LO4 situate, reflect and critique drawing in historical and contemporary contexts and reflect on your own learning
I hope I have given evidence of my ability to do this in the writing so far for this review. Evidence can also be found in my responses to my tutor’s feedback (written on the tutor report itself). All my blogs end with a review of my learning, both about materials, subject, process, end product and further work. I continually seek out other artists whose work and practice I can learn from. For example, I think that Anselm Keifer is an excellent role model as an artist who is constantly experimentally while remaining equally focused on exploring and critiquing the human condition. The Dadaists and war artists like Kathe Kollwitz and Henry Moore (whose drawings I sometimes think are rather under-rated) have much to offer in this respect. I am also inspired by artists working today, for example Jim Shaw.
I write a lot, and writing helps me develop my ideas for practice. I am beginning to explore incorporating writing into my drawing too. This is most apparent in the drawings for TMS where I use the words of E.M. Forster rather than my own words, but I may explore using my own words more in future. I have written copious amounts about other artists work in blogs for this module and have explored theoretical ideas about art at length, for example, the process/content debate (I sometimes get the impression that process is winning out in this debate (see for example the article I refer to above about coming to knowledge through drawing, rather than bringing knowledge to drawing) and argued for a balanced approach in which content/ideas are given more prominence and art is viewed as having meaning beyond itself – in a way that does not become didactic. My experience as a teacher is relevant here: I tell my students that they must write to learn, not to show what they already know. Yet I recognise that in order to write to learn they must have gained certain knowledge as a starting point. Writing, and I think drawing too, are processes through which knowledge is clarified, evaluated, developed and crucially, communicated clearly. In terms of a developing voice, alongside my interest in social critique, I think narrative and the inter-sections between story, and different kinds of language are possibly emerging as the core of my practice.

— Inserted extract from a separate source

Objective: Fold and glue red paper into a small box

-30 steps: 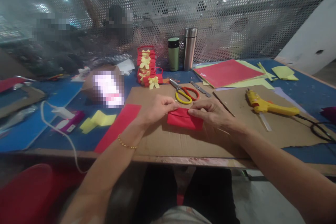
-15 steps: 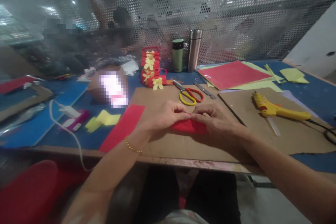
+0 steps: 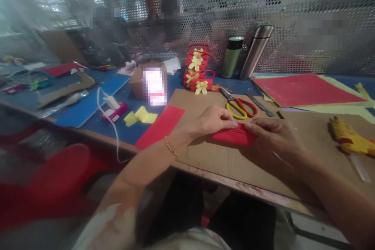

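A small folded piece of red paper (image 3: 234, 136) is held between my two hands, just above the cardboard sheet (image 3: 202, 156). My left hand (image 3: 215, 120) pinches its upper left edge with thumb and fingers. At its right end, my right hand (image 3: 269, 131) grips it, the thumb lying along the top edge. Beyond my fingers lie scissors (image 3: 238, 107) with one yellow and one red handle, and a grey blade (image 3: 260, 105). A flat red paper strip (image 3: 164, 125) rests left of my left hand.
Small red bags with yellow bows (image 3: 199, 72) stand at the back, near a green cup (image 3: 233, 58) and a steel flask (image 3: 256, 52). A yellow glue gun (image 3: 348, 136) lies right. Left are a lit, blurred screen (image 3: 154, 86), yellow paper (image 3: 142, 116) and a purple power strip (image 3: 115, 112).
The view has swung left, so things sit further right in the picture. The hands have parted slightly along the top edge of the red paper, showing more of it between the thumbs.
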`<state>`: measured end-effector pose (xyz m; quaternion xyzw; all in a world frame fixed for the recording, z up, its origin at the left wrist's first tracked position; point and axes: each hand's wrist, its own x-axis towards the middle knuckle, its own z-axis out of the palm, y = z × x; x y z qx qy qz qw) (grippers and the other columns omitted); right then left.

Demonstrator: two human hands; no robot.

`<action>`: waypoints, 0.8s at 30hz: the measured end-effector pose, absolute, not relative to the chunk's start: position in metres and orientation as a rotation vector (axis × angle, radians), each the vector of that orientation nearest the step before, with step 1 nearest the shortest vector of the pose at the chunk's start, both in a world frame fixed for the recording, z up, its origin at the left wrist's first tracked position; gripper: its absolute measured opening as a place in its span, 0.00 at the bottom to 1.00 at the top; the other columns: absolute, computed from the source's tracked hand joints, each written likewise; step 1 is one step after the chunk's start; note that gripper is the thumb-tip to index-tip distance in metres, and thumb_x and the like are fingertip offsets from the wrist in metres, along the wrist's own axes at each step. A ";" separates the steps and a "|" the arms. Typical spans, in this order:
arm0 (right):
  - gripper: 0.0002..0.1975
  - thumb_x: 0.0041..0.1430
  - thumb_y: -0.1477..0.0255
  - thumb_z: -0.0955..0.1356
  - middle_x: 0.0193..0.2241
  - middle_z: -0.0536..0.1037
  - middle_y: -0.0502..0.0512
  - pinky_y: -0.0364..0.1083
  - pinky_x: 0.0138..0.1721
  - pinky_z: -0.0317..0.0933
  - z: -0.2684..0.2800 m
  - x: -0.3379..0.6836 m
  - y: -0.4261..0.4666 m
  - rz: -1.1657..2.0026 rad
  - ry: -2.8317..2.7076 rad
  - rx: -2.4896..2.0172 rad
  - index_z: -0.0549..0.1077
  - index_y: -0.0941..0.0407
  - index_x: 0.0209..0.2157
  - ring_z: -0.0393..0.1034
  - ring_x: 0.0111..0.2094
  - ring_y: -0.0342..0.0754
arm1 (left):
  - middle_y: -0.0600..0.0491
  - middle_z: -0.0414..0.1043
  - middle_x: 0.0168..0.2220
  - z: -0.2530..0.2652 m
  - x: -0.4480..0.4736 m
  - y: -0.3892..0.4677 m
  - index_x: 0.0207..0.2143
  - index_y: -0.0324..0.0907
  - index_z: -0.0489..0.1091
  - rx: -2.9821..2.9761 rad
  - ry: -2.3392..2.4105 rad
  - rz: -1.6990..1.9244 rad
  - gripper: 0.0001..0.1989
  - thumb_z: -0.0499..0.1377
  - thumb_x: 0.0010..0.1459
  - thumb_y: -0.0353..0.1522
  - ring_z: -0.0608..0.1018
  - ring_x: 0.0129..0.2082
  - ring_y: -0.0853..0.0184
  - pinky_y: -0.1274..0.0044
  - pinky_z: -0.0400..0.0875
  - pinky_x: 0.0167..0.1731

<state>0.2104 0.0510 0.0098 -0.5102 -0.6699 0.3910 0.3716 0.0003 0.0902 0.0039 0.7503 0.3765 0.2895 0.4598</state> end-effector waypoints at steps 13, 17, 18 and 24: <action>0.24 0.53 0.46 0.73 0.23 0.77 0.56 0.48 0.24 0.59 0.000 0.213 0.052 1.028 -1.737 -1.218 0.80 0.54 0.25 0.67 0.24 0.49 | 0.57 0.63 0.22 0.011 0.004 0.084 0.21 0.40 0.70 1.875 0.902 0.663 0.13 0.62 0.56 0.36 0.65 0.25 0.71 0.75 0.57 0.27; 0.20 0.61 0.54 0.70 0.22 0.73 0.53 0.46 0.25 0.56 -0.009 0.212 0.052 0.916 -1.804 -1.215 0.77 0.55 0.25 0.65 0.24 0.47 | 0.56 0.65 0.23 0.019 0.006 0.078 0.22 0.39 0.71 1.878 0.908 0.642 0.13 0.61 0.57 0.36 0.66 0.26 0.71 0.75 0.57 0.27; 0.19 0.63 0.56 0.69 0.22 0.73 0.53 0.46 0.26 0.57 -0.009 0.212 0.052 0.872 -1.833 -1.210 0.76 0.55 0.26 0.65 0.25 0.47 | 0.56 0.65 0.23 0.021 0.006 0.076 0.22 0.39 0.71 1.884 0.922 0.628 0.13 0.61 0.56 0.36 0.66 0.26 0.71 0.75 0.56 0.27; 0.16 0.65 0.64 0.65 0.23 0.72 0.50 0.45 0.31 0.55 0.007 0.210 0.049 0.608 -2.024 -1.228 0.72 0.55 0.25 0.64 0.27 0.45 | 0.59 0.57 0.22 0.023 0.006 0.075 0.20 0.41 0.61 1.776 0.884 0.618 0.16 0.57 0.59 0.37 0.60 0.23 0.73 0.76 0.51 0.24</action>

Final thought added at the very end of this module – I need to produce an awful lot of work before I make anything that I am pleased with! Out of the more than three hundred drawings I have made for this module, I am excited by the possibilities of perhaps 14 of them (all submitted for assessment – six of them are in the flip books). I love the drama and darkness of the series of drawings in the middle of The Red Shoes (drawings made of the long dance scene, and before the film returns to the framing story) and I feel that in these drawings (in the last few days before the final date for submission for assessment) I am getting into my stride.
The outcomes from the module in terms of learning are of course huge.